Your never too old to do it. One guy in my Judo class must be over 50. There are a couple of guys in their 30s too.


----------



## UKPhobe (Oct 22, 2008)

Well done.

What did you cover? Presumably stances, movement and breakfalls.


----------



## UKPhobe (Oct 22, 2008)

Catching Fire said:


> That actually happened to me once. I acidentlly went to the kids Tae Kwon Do class and they let me take class. I ended up sparring little kids and feeling really out of place. When I told my dad thats how I found out about the Sienfeld thing lol.
> 
> Your never too old to do it. One guy in my Judo class must be over 50. There are a couple of guys in their 30s too.


Robin Horsfall in his autobiography spoke about how he spent a year inbetween tours doing a Shotokan Karate class alongside kids.


----------



## Catching Fire (Apr 23, 2009)

UKPhobe said:


> Well done.
> 
> What did you cover? Presumably stances, movement and breakfalls.


I actually did it over a year ago but had to stop after a few monthes because of Tae Kwon Do. So I know the basics and just reviewed stuff.


----------



## slyfox (Nov 18, 2007)

Good luck Catching Fire! You have gotten off to a great start!


----------



## UKPhobe (Oct 22, 2008)

Catching Fire said:


> I actually did it over a year ago but had to stop after a few monthes because of Tae Kwon Do. So I know the basics and just reviewed stuff.
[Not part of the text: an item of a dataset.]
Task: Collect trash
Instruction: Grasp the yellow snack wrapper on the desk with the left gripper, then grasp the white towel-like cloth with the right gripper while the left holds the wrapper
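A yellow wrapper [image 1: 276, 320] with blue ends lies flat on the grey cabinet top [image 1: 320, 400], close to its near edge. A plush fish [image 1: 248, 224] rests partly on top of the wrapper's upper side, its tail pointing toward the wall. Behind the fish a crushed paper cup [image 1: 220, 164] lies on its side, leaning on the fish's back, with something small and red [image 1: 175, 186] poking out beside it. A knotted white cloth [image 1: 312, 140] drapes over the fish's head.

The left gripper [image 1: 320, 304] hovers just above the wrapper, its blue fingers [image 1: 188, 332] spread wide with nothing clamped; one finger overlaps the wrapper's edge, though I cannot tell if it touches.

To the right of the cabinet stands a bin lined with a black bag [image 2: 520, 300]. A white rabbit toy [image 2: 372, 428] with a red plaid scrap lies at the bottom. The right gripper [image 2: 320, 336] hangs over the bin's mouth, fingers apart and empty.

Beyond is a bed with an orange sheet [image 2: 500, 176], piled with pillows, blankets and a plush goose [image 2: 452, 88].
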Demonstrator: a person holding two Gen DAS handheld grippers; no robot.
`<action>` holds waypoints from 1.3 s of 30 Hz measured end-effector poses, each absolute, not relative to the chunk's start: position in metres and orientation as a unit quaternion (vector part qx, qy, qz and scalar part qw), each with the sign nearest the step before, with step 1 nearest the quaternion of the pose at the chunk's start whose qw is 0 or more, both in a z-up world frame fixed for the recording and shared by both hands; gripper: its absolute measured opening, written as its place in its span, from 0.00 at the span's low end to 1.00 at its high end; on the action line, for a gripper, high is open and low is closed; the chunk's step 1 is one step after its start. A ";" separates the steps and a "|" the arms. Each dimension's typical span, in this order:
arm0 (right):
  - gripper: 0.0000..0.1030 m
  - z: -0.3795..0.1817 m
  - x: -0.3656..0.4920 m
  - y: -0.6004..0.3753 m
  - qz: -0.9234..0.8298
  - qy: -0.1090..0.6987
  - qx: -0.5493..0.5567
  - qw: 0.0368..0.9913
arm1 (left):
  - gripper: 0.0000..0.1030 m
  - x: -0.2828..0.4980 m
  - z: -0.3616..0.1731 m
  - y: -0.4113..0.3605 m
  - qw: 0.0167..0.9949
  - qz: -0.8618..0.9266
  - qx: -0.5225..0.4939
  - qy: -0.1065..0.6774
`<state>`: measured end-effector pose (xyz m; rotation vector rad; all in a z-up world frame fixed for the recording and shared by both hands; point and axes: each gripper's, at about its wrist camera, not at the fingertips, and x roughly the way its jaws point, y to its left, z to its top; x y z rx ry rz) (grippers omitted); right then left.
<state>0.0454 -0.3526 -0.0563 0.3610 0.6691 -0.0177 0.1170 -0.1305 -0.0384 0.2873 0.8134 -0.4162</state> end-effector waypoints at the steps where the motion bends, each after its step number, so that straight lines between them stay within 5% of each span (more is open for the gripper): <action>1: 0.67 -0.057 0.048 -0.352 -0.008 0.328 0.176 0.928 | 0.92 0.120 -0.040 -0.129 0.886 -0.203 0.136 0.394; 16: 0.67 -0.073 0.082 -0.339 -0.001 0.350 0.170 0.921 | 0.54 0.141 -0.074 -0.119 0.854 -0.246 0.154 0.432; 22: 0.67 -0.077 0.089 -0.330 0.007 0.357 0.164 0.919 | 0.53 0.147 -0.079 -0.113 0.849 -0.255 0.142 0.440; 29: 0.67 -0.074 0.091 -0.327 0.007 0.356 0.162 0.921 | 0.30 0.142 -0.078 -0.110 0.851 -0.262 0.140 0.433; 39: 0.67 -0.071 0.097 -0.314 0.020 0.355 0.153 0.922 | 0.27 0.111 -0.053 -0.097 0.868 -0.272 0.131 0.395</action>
So what were you reviewing?


----------



## Catching Fire (Apr 23, 2009)

UKPhobe said:


> So what were you reviewing?


I did breakfalls, a few basic throws, and did some chokes. I had my second class on Thursday and really felt like I was doing it. I threw, was thrown, and did randori(sparring). I'm missing the class on Sunday because I'm down at the beach with my family. But I don't count that as breaking the goal. Although I'll lose some of my momentum with the break which sucks.


----------



## contranigma (Jun 24, 2009)

I took Judo this past year at college. It was twice a week and I made most of them. Martial arts can be pretty intimidating once you start actually sparring (randori). There were a few guys in the class who were wrestlers in high school, so they had an advantage coming into it. I guess it's good a good challenge for my SA.


----------



## mountain5 (May 22, 2008)

This is kind of a dumb question, but I've been thinking about martial arts classes for a while. I wear glasses and I can't use contacts (literally, I can't relax enough to put in contact lenses). If I take my glasses off, I'm pretty much blind and I doubt I could follow what anyone else in the room is doing. I'm guessing it's a bad idea to practice with glasses on, so will I have to figure out a way to wear contacts?


----------



## S.T.A.T. (Jan 17, 2009)

mountain5 said:


> This is kind of a dumb question, but I've been thinking about martial arts classes for a while. I wear glasses and I can't use contacts (literally, I can't relax enough to put in contact lenses). If I take my glasses off, I'm pretty much blind and I doubt I could follow what anyone else in the room is doing. I'm guessing it's a bad idea to practice with glasses on, so will I have to figure out a way to wear contacts?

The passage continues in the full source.